Either out of good luck or bad, Lisa had been out that day with the sniffles, and when she showed up to work bright and early the next morning, she found Dave in her usual spot. After he'd told her he just wanted to switch spots for the day to “mix things up,” she’d shrugged her shoulders and slumped into his desk, too exhausted from her still-visible cold symptoms to argue. Then, seeing her in the right position, Akshat and Andre had walked in, side-by-side, just as they had the day before. Her reaction, served while digging into the pockets of her suit jacket for another wad of tissues, was both the absolutely perfect and the absolutely worst possible thing she could have said:

“Oh, hey Akshat, did I miss anything?”

Akshat didn’t say much for a few weeks after that. It took a very nice chocolate cake emblazoned with the words “From the racist shitheads you put up with” in pink frosting letters for him to even start talking to them again, and even then it was another week before he started responding to Dave’s bored attempts at conversation.
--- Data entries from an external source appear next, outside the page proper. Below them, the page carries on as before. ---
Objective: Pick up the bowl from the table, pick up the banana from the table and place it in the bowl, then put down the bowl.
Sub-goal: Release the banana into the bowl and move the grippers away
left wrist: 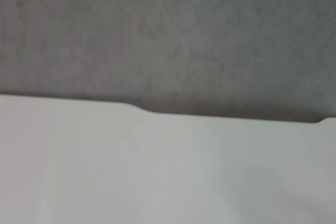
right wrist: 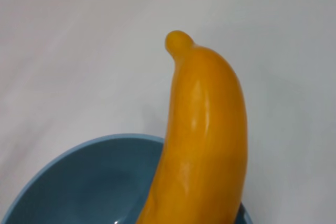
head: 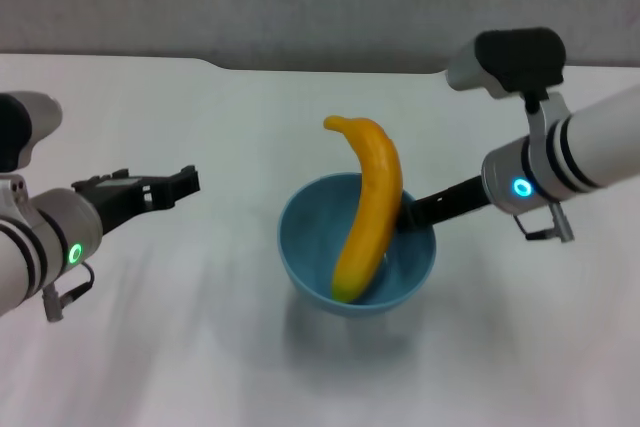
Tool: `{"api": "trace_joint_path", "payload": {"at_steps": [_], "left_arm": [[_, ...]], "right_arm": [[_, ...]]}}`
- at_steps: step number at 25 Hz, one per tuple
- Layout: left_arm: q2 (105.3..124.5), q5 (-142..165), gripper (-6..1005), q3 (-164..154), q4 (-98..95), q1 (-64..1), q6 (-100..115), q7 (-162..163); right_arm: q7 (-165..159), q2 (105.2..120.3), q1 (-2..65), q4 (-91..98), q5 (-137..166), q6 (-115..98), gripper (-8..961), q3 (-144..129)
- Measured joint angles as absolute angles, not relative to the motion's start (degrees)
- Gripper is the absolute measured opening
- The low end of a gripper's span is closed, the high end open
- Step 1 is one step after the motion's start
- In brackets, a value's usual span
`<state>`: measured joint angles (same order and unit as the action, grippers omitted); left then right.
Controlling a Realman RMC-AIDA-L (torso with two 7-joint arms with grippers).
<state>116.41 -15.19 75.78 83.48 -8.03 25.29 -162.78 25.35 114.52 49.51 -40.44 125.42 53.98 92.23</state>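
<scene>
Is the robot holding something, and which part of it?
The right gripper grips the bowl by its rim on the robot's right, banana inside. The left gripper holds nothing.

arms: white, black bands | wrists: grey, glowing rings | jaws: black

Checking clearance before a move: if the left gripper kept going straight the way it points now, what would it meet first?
Probably nothing: the left gripper points past the bowl and banana, over bare table; depth unclear.

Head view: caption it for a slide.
Banana stands in the bowl, right hand at its rim, left hand off to the side.
</scene>
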Motion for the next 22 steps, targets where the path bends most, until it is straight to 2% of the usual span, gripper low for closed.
{"api": "trace_joint_path", "payload": {"at_steps": [11, 14, 22], "left_arm": [[116.52, -15.2, 896, 77.6, 80.7, -7.8, 24.5, -162.8], [116.57, -15.2, 896, 77.6, 80.6, -7.6, 23.3, -162.8], [116.65, -15.5, 896, 77.3, 79.6, -7.5, 23.1, -162.8]], "right_arm": [[23.9, 115.16, 58.8, -32.4, 129.5, 53.1, 112, 92.1], [24.4, 115.59, 57.8, -32.1, 126.9, 51.0, 113, 89.7], [25.3, 115.44, 53.6, -32.6, 119.5, 46.7, 116, 83.2]]}}
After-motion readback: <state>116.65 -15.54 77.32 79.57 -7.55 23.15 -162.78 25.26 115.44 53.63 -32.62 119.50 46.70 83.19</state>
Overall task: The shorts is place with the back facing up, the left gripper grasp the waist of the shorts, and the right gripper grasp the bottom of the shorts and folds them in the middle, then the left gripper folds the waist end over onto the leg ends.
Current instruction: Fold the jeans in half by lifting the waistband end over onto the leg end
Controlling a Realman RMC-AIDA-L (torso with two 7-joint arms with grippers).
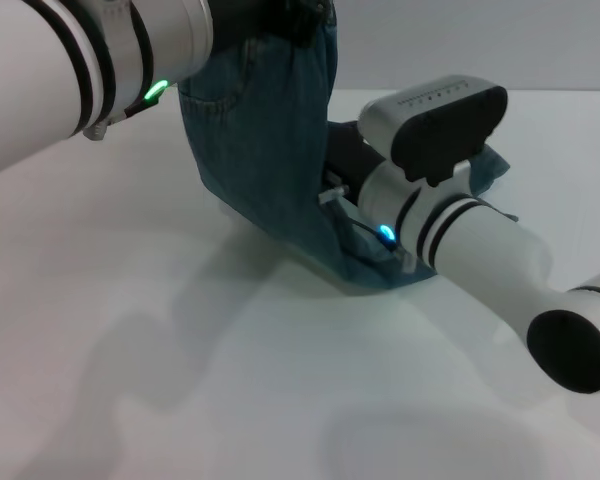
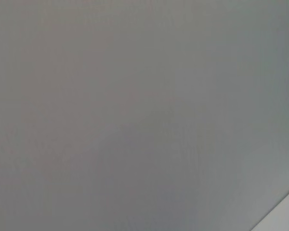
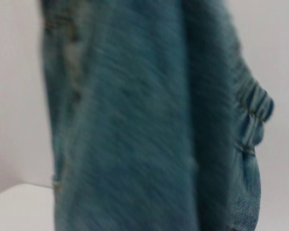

Other than that bit of drama, life in the nondescript office building proceeded without any ceremony. It didn’t help that all the budget sunken into the building seemed to have gone to the cubicles, with a bit leftover for the bathrooms. The “lounge” consisted of a Coke machine and a few beat up chairs in one corner, and the walls were devoid of even that cheap wall art or those inspirational posters which lined the walls of every other office building in the northern hemisphere. Then you had the cubes: high-end office chairs, oak desks, and a top-of-the-line desktop with an Outlook account they never used, constantly whirring away next to a big red phone that never rang. The phone, in turn, had the name of their nation’s respective capitol printed on it in big, white lettering. Besides that, there was the bathrooms, the dartboard they had tacked up on the rear wall, and the view.

David fully expected to spend his few remaining hours of the day staring at his computer screen, the map of the world he used as his wallpaper staring back at him until it was seared into his retinas, his eyes occasionally drifting to the big, white “WASHINGTON” stenciled to the phone near his elbow. So imagine his surprise when he found his seven counterparts gathered in front of one screen, their eyes transfixed on the glowing image before them.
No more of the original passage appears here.